Abraham Lincoln's gem born out of the Civil War was also a result of successfully having his Republican Party include the passage of the 13th Amendment as part of the platform seeking his re-election.

The 13th Amendment also gave Congress the authority "to enforce this article by appropriate legislation," and it did so 135 years later when the Trafficking Victims Protection Act of 2000 became Public Law.

"Trafficking in persons is not limited to the sex industry. This growing transnational crime also includes forced labor and involves significant violations of labor, public health, and human rights standards worldwide," was one of the key findings of the 2000 Act.

"Trafficking in persons is often aided by official corruption…" this particular finding by the same Act finds resonance in a current investigation by the Department of Justice on none other than the Immigration and Customs Enforcement –ICE.
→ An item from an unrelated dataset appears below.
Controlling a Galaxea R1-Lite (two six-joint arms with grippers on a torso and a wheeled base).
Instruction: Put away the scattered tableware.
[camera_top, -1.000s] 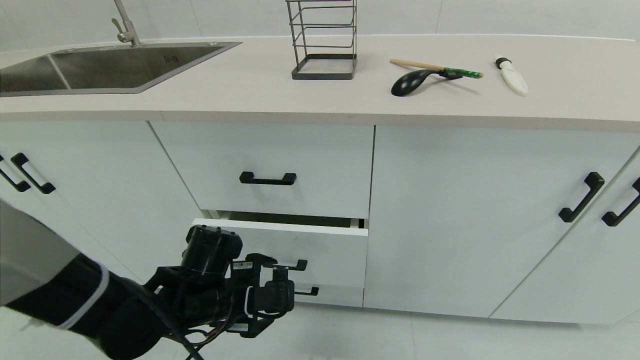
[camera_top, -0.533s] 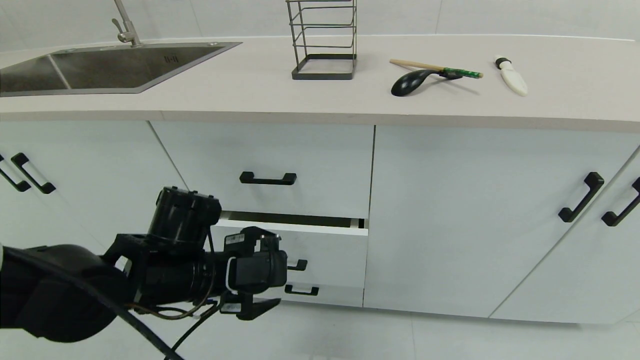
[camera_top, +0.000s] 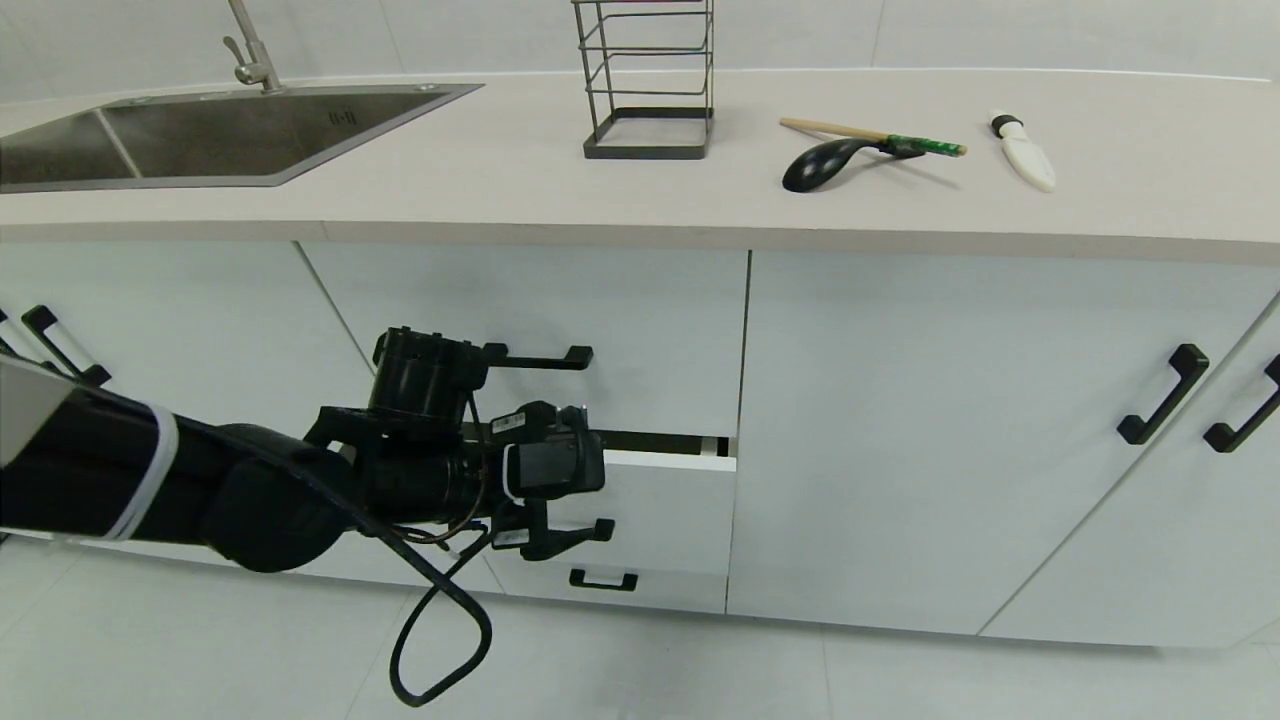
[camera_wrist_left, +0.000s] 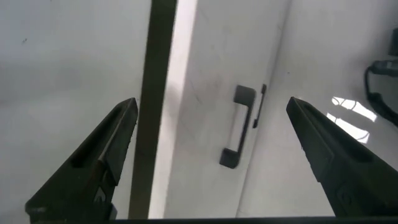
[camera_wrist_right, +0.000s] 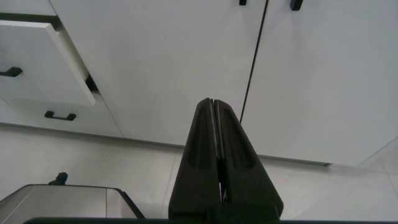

In some instances it appears ICE proved to be a willing hangman for the victims of human trafficking rather than for the perpetrators. 

It appears ICE had offered advice to a company repairing oil rigs in the Gulf Coast after Hurricane Katrina, Signal International, on how to better punish any unruly individuals among the 500 Indian metalworkers it hired as foreign guest workers.

"Don't give them any advanced notice. Take them all out of the line on the way to work… and send them back to India" were ICE instructions per a sworn testimony of a company official.

After failing in this attempt to carry out a "private deportation" at the behest of ICE, the same agency later offered to go after the workers who had left their jobs, "if for no other reason than to send a message to the remaining workers," ICE was now volunteering to become Signal International's hired gun.

Despite the ongoing litigation, the United States Citizenship and Immigration Services granted special visas to 150 Indian metalworkers, a provision for T and U visas made by the Trafficking Victims Protection Act. 

"Just granting the visas is an admission by the U.S. government that they were victims of trafficking," opined the director of the New Orleans Workers Center for Racial Justice Saket Soni in a statement to AL DIA.

A very large number of "legal" as well as "illegal" immigrants have been forced into exploitative work conditions and have been lured by means of fraud or coercion.

The law provides for all such victims the necessary relief, granting them a visa and making them eligible to become lawful permanent residents; the path to justice in immigration is very clear, a path that must be trod on.